- Relator(a)
- Amaury Rodrigues Pinto Junior
- Órgão julgador
- 1ª Turma
- Data do julgamento
- 28/06/2023
- Data de publicação
- 30/06/2023
TST – Agravo 1000077-09.2021.5.02.0605, Rel. Amaury Rodrigues Pinto Junior, 1ª Turma, j. 28/06/2023, p. 30/06/2023
EMENTA: AGRAVO. AGRAVO DE INSTRUMENTO EM RECURSO DE REVISTA. LEI Nº 13.467/2017. RESPONSABILIDADE SUBSIDIÁRIA DA ADMINISTRAÇÃO PÚBLICA. CONSTITUCIONALIDADE DO ART. 71, § 1º, DA LEI N.º 8.666/1993. ADC 16/DF. RE 760.931. TEMA 246 DA REPERCUSSÃO GERAL DO STF. CULPA “IN VIGILANDO” CONSTATADA. ÔNUS DA PROVA. TRANSCENDÊNCIA JURÍDICA RECONHECIDA EM DECISÃO MONOCRÁTICA. 1. Na hipótese, o acórdão regional foi proferido em sintonia com a Súmula n.º 331, V, do TST e nos limites da decisão do STF na ADC 16/DF (Tema 246 da Repercussão Geral do STF).

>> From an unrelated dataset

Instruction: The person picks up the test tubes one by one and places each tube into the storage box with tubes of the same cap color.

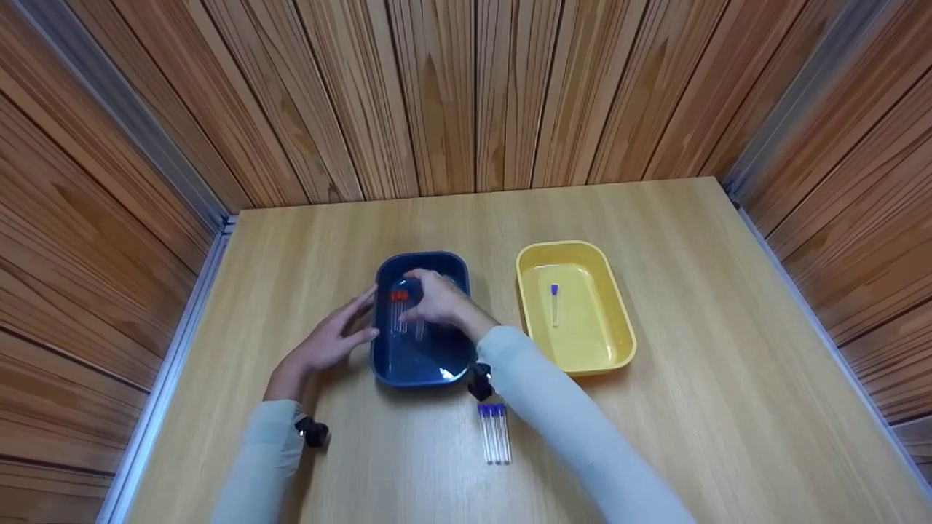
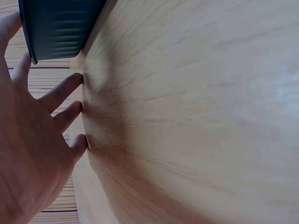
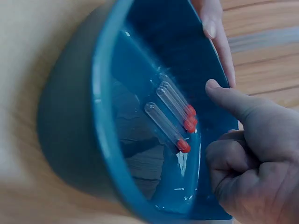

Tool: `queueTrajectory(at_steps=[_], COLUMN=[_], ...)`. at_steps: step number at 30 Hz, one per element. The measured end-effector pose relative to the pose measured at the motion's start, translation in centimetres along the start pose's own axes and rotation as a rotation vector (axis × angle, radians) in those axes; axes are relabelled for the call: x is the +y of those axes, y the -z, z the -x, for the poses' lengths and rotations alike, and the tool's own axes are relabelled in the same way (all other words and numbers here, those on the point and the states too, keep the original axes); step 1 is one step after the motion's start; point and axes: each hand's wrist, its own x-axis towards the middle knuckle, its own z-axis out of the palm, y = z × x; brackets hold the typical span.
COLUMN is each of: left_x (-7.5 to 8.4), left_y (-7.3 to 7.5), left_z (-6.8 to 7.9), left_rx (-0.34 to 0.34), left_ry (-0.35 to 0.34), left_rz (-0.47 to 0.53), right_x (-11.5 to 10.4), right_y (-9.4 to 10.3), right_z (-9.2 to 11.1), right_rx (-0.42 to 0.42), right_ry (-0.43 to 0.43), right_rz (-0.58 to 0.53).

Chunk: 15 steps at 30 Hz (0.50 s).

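Note:
My right hand (image 1: 439,300) reaches down into the blue basin (image 1: 422,380), its thumb and index finger apart and nothing visible between them. In the right wrist view the thumb points out while the other fingers bend loosely. Clear test tubes with red caps (image 3: 168,127) lie side by side on the basin floor, close to that hand. On the basin's left side, my left hand (image 1: 336,338) rests with spread fingers against the rim. The left wrist view shows some of its fingertips (image 2: 74,80) down by the tabletop.
A yellow basin (image 1: 620,320) stands to the right, with one purple-capped test tube (image 1: 554,306) inside. Several purple-capped test tubes (image 1: 495,437) lie in a row on the wooden table (image 1: 393,466), in front of the blue basin. Wood-plank walls (image 1: 451,109) enclose the table.

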Motion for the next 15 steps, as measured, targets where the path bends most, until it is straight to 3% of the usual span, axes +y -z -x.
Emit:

A responsabilidade subsidiária da Administração Pública não decorreu de mero inadimplemento das obrigações trabalhistas pela empresa prestadora de serviços, mas em razão da culpa “in vigilando” do tomador de serviços quanto à fiscalização destas, premissa fática cujo reexame na via recursal de natureza extraordinária é vedado pela Súmula n.º 126 do TST. 2. Consoante o entendimento firmado pela SbDI-1 do TST, incumbe ao ente público, tomador de serviço, o ônus de comprovar o cumprimento de seu dever contratual e legal de fiscalizar o adimplemento das obrigações trabalhistas a cargo da empresa contratada. Agravo a que se nega provimento. (Tribunal Superior do Trabalho (1ª Turma). Acórdão: 1000077-09.2021.5.02.0605. Relator(a): AMAURY RODRIGUES PINTO JUNIOR. Data de julgamento: 28/06/2023. Juntado aos autos em 30/06/2023.)